Finalmente, para los preocupados por el costo económico de los paros, habría que preguntarles: ¿cuánto valen las vidas de los transportistas? Y si el argumento moral no les basta, utilicemos uno utilitario: ¿qué son 230 millones de soles perdidos por parar y exigir mejoras en la seguridad comparados con los 35.000 millones de soles que costó la inseguridad en 2023? Ni moralmente ni pragmáticamente se sostiene desestimar la protesta por su costo económico.

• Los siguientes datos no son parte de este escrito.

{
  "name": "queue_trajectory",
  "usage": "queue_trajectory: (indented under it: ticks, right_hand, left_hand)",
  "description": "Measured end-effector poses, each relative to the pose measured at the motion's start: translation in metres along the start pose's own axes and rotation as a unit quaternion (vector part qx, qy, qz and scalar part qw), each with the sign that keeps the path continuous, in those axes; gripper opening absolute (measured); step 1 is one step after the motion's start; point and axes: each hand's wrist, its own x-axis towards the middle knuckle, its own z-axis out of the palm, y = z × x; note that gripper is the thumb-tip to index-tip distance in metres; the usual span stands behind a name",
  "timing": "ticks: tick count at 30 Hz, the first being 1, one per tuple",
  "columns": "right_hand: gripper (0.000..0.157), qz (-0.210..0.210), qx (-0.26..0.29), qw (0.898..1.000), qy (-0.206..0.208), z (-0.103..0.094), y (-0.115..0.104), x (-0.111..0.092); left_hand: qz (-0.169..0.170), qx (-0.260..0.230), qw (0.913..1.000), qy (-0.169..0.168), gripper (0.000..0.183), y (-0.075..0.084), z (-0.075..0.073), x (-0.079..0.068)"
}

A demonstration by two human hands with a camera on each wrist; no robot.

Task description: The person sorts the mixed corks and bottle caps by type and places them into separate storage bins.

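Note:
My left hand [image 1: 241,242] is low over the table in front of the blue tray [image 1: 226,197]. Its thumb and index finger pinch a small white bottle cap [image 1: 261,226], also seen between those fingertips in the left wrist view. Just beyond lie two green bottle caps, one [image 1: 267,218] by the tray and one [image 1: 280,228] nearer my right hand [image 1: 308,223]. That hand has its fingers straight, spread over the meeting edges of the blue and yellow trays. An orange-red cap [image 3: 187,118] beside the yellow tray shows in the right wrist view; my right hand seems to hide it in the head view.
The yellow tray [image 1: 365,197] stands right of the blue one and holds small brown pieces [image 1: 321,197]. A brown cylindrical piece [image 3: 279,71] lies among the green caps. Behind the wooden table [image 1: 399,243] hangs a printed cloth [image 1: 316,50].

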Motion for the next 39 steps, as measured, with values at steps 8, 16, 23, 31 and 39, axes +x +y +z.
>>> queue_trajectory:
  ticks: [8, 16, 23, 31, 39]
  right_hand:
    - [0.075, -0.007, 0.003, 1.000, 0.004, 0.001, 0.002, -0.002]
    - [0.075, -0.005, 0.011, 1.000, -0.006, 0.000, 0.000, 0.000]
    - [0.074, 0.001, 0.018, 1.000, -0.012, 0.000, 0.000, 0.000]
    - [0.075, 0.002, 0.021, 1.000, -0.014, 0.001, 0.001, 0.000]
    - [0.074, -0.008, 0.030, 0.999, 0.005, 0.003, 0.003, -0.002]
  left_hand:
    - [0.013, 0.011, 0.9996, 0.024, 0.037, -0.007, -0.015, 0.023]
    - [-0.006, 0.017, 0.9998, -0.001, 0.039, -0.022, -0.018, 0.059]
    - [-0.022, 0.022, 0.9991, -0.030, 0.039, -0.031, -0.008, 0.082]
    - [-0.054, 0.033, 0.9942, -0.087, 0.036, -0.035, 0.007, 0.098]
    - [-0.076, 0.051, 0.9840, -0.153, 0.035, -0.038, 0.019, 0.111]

Así pues, en medida que las autoridades continúen atentando contra nuestra seguridad, los paros, lejos de ser capricho de unos pocos, continuarán representando una demanda legítima de protección, justicia y dignidad. Si el pacto se niega a escuchar y actuar, nos toca a nosotros, como sociedad, plegarnos y apoyar a quienes salen a exigir seguridad para todos nosotros. Porque, contrario al comentario de un indolente CEO de que “parando no se logra nada”, debemos tener claro que, a veces, es mejor parar para poder avanzar y, siempre, es mejor parar que morir.